Après une brève interruption, Hubble se remet au travail

Après trois semaines d'indisponibilité, les ingénieurs ont dégagé un blocage mécanique dans l'un des gyroscopes de Hubble et ont renvoyé l'observatoire à des opérations scientifiques complètes.

Cette image du télescope spatial Hubble a été prise par un astronaute juste après que la navette spatiale Atlantis ait capturé le télescope avec son bras robotique le 13 mai 2009 pour entamer une mission de mise à niveau et de réparation du télescope.
NASA, ESA

Après une interruption de trois semaines, le télescope spatial Hubble a repris ses activités.

L’observatoire est en hibernation depuis le 6 octobre, après qu’un gyroscope de secours a commencé à se comporter de façon anormale. Après avoir résolu les problèmes de ce comportement à la fin de la semaine dernière, l’équipe des opérations de Hubble a renvoyé le vénérable télescope à une opération scientifique complète vendredi soir.

Le télescope spatial, âgé de 28 ans, a effectué sa première observation scientifique le 27 octobre à 2 h 10 HAE. Il avait pour cible une galaxie formant des étoiles, appelée DSF2237B-1-IR.

Les gyroscopes de Hubble sont un élément clé du système de contrôle de pointage du télescope, un ensemble de composants qui déterminent la position du télescope à un moment donné. Cette information est essentielle pour que l'observatoire reste sur la cible et sache comment déplacer son regard d'un corps céleste à un autre.

En règle générale, Hubble utilise trois gyroscopes pour mesurer la vitesse de rotation du télescope dans les trois dimensions de l’espace.
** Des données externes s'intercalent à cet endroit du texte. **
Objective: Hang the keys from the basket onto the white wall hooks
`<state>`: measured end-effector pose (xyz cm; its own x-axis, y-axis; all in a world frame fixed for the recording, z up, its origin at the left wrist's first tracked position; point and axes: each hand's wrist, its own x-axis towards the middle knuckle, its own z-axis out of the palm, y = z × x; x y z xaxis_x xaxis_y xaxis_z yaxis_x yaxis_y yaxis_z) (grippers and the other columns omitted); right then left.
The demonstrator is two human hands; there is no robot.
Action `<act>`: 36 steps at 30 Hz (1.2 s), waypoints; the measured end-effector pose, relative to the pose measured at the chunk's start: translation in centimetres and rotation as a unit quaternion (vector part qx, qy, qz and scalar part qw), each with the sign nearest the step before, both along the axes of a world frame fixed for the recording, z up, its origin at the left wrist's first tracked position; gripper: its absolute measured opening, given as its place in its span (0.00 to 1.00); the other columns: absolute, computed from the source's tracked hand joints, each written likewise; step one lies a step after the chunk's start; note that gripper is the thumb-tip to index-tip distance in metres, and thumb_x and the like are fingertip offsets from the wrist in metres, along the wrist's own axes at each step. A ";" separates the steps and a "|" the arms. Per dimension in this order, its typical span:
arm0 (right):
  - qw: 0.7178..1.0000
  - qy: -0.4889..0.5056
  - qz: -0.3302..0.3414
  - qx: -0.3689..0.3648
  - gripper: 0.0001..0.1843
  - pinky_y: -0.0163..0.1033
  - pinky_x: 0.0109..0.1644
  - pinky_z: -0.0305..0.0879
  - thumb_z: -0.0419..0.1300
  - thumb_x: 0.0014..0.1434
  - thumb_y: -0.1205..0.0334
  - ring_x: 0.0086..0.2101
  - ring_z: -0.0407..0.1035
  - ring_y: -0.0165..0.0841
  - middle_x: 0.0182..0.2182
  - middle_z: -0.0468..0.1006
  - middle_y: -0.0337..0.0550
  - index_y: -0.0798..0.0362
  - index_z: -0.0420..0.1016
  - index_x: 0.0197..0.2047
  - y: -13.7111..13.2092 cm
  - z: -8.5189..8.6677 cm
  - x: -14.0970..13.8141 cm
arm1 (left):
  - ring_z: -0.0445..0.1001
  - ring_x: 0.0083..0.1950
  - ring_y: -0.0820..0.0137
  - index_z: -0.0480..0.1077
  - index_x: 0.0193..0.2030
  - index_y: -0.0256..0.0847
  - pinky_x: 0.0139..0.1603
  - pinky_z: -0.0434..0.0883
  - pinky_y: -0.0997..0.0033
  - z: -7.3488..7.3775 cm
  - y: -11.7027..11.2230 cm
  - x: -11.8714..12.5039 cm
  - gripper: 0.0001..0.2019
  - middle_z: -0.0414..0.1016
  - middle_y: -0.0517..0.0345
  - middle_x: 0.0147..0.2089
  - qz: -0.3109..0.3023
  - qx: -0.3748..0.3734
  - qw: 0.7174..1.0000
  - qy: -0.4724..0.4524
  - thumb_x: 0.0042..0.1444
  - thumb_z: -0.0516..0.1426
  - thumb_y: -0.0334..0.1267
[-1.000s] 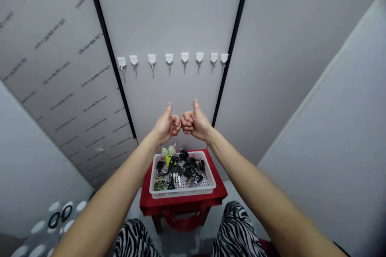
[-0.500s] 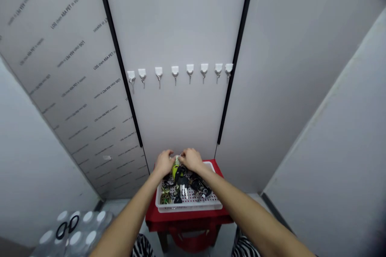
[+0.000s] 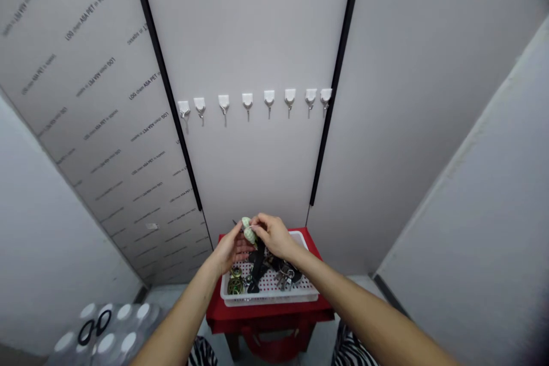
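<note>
A white perforated basket point(image 3: 269, 295) full of keys and key fobs sits on a small red stool point(image 3: 270, 317). Above it both hands hold a pale green keychain charm point(image 3: 247, 229) with a black strap point(image 3: 258, 267) hanging down into the basket. My right hand point(image 3: 274, 235) pinches the charm from the right. My left hand point(image 3: 229, 248) cups it from the left, fingers curled. On the grey wall above, a row of several white hooks point(image 3: 246, 100) hangs bare.
Black vertical strips point(image 3: 330, 97) divide the wall panels. A dotted grey surface with a black ring shape point(image 3: 92, 329) lies at lower left. My zebra-print trousers point(image 3: 355, 349) show beside the stool. A white panel point(image 3: 472, 229) closes off the right.
From a thumbs-up in front of the wall, both hands dropped into the basket, then lifted the green charm with its black strap slightly above it.
</note>
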<state>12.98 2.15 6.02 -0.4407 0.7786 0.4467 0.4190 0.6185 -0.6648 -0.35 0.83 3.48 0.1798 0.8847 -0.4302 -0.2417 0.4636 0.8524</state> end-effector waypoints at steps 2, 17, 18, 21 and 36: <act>0.999 0.007 0.033 0.018 0.05 0.28 0.29 0.55 0.48 0.47 0.67 0.24 0.59 0.24 0.23 0.67 0.38 0.56 0.62 0.23 -0.7 -0.5 0.3 | 0.66 0.22 0.77 0.62 0.28 0.37 0.24 0.61 0.78 -0.2 -0.2 0.3 0.17 0.66 0.61 0.21 0.026 0.000 0.998 -0.062 0.39 0.49 0.50; 0.967 0.125 -0.157 -0.156 0.10 0.33 0.31 0.56 0.49 0.43 0.61 0.26 0.61 0.28 0.25 0.69 0.41 0.57 0.66 0.27 0.2 -2.9 1.1 | 0.68 0.26 0.74 0.57 0.21 0.36 0.21 0.62 0.78 -0.9 -1.5 1.4 0.05 0.69 0.59 0.25 0.067 0.104 0.987 -0.100 0.33 0.50 0.26; 0.959 0.134 -0.142 -0.206 0.11 0.33 0.29 0.57 0.48 0.44 0.60 0.25 0.61 0.28 0.24 0.69 0.41 0.57 0.66 0.27 0.3 -3.4 0.8 | 0.68 0.25 0.74 0.57 0.20 0.36 0.22 0.63 0.77 -1.0 -1.4 1.5 0.03 0.69 0.59 0.24 0.069 0.100 0.988 -0.093 0.34 0.49 0.27; 0.945 0.143 -0.117 -0.272 0.13 0.31 0.26 0.56 0.45 0.45 0.59 0.23 0.60 0.27 0.22 0.68 0.41 0.58 0.66 0.26 0.1 -4.7 0.4 | 0.66 0.22 0.75 0.57 0.19 0.37 0.24 0.64 0.75 -1.5 -1.2 1.6 0.02 0.66 0.61 0.18 0.110 0.089 0.985 -0.101 0.38 0.49 0.29; 0.979 -0.164 -0.074 -0.100 0.16 0.34 0.34 0.54 0.54 0.39 0.61 0.31 0.60 0.31 0.30 0.66 0.44 0.53 0.67 0.35 -1.1 -6.3 0.1 | 0.64 0.19 0.78 0.55 0.18 0.36 0.23 0.66 0.74 -0.6 -1.3 -0.3 0.09 0.60 0.61 0.15 0.290 0.042 0.929 -0.227 0.40 0.42 0.21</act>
<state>13.13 1.06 -0.31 -0.4101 0.9023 0.1329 0.7056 0.4062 -0.5806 -0.61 -0.51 2.88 -0.1921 0.9163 -0.3514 -0.7729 0.0794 0.6295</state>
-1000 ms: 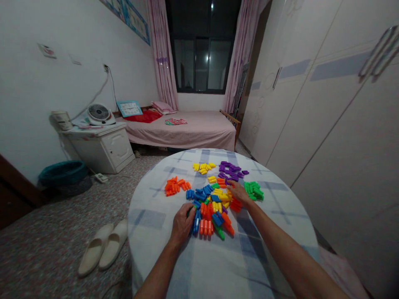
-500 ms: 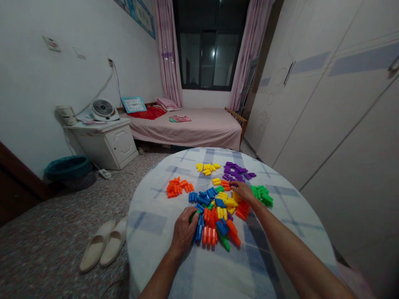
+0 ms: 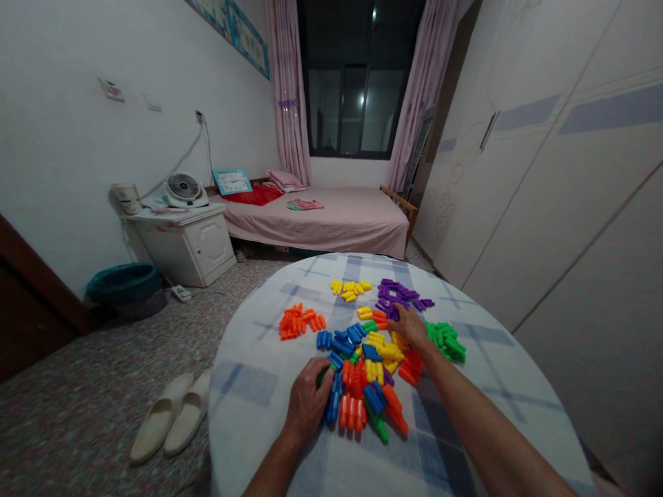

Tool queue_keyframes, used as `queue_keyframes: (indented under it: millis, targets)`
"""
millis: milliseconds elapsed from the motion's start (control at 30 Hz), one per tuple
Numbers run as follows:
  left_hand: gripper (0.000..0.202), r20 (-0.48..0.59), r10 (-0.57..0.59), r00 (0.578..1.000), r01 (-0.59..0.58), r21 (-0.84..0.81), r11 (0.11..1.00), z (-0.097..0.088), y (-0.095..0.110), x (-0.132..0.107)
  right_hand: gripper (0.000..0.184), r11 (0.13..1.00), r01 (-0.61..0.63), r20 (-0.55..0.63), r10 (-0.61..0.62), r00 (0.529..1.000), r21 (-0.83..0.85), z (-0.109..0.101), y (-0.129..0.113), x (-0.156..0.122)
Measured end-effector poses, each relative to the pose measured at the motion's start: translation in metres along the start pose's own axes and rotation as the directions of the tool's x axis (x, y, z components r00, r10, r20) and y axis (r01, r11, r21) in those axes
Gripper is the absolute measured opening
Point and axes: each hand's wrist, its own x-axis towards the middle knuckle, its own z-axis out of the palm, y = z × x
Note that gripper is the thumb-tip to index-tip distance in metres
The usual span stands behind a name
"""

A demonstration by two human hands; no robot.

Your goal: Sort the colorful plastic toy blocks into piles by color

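Observation:
My left hand (image 3: 309, 395) rests at the near left edge of a mixed heap of plastic toy blocks (image 3: 373, 371), its fingers curled round a green block (image 3: 322, 376) that shows only in part. Blue blocks (image 3: 334, 402) lie right beside its thumb. My right hand (image 3: 411, 326) reaches over the heap's far right side, fingertips pinched on a purple block (image 3: 394, 313) at the near edge of the purple pile (image 3: 396, 290). Under and beside its wrist are orange blocks (image 3: 411, 367). The fingers partly cover what they hold.
Sorted piles of yellow (image 3: 351, 290), orange (image 3: 299, 322) and green blocks (image 3: 446, 342) lie round the heap on a round table with a checked cloth (image 3: 259, 414). Beyond stand a bed (image 3: 352, 217), a white cabinet (image 3: 202, 241) and a wardrobe (image 3: 543, 207); slippers (image 3: 176, 417) lie on the floor.
The whole view has shifted, so the room and table sit slightly lower and further right. My right hand stays by the purple pile with little movement; my left hand keeps its place at the heap.

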Motion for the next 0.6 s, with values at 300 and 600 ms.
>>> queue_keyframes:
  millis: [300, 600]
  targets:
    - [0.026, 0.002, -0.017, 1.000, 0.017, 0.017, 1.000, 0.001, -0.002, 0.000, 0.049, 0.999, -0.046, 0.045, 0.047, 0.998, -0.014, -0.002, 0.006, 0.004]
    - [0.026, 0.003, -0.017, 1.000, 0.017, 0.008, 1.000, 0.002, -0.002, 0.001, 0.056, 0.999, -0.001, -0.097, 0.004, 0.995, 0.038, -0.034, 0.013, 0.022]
Le 5 octobre, l'un des gyroscopes a cessé de fonctionner. L'observatoire est passé à sa dernière sauvegarde restante le lendemain, mais le remplaçant a signalé des vitesses de rotation bien supérieures à celles du télescope. Hubble s'est mis en mode sans échec, une fonction de sécurité dans laquelle le télescope suspend les observations scientifiques et attend les instructions de son équipe d'assistance sur Terre.

«Nous pensons que la rotation du gyroscope a probablement été affectée par une incohérence dans le fluide ou le matériau environnant», déclare Tom Brown (Institut des sciences pour le télescope spatial), responsable du bureau de la mission Hubble. Il dit que, du fait que le gyroscope était inactif depuis plusieurs années, il est possible qu’il ait développé une bulle d’air dans son fluide ou un fil rigide dans l’un de ses câbles d’alimentation. L’équipe a essayé de passer d’un état de fonctionnement à l’autre, ce qui l’a un peu aidé, ainsi que simplement d’éteindre et d’activer le gyroscope, ce qui ne faisait rien.

"La prochaine chose que nous pouvions faire dans le domaine des actions bénignes était de réaliser des manœuvres tout en basculant l'état opérationnel", dit-il. L’équipe a commandé à Hubble de passer par une série de virages, dans l’espoir de réinitialiser le gyroscope - et cela a fonctionné. Une fois l'anomalie corrigée, l'équipe a mis le gyroscope à l'épreuve en pointant l'observatoire sur un certain nombre de cibles de test tout en téléchargeant des sauvegardes logicielles supplémentaires, juste au cas où.

Maintenant, c'est comme si de rien n'était.

«Les instruments scientifiques sont tous en bon état et les scientifiques les utilisent intelligemment pour apprendre de nouveaux détails sur le système solaire, les exoplanètes et même l'historique de l'expansion de l'univers», déclare Jennifer Wiseman (Centre de vol spatial Goddard de la NASA). "Nous espérons que Hubble fera double emploi avec le télescope spatial James Webb, qui doit être lancé en 2021, avant plusieurs années de développement dans les années 2020".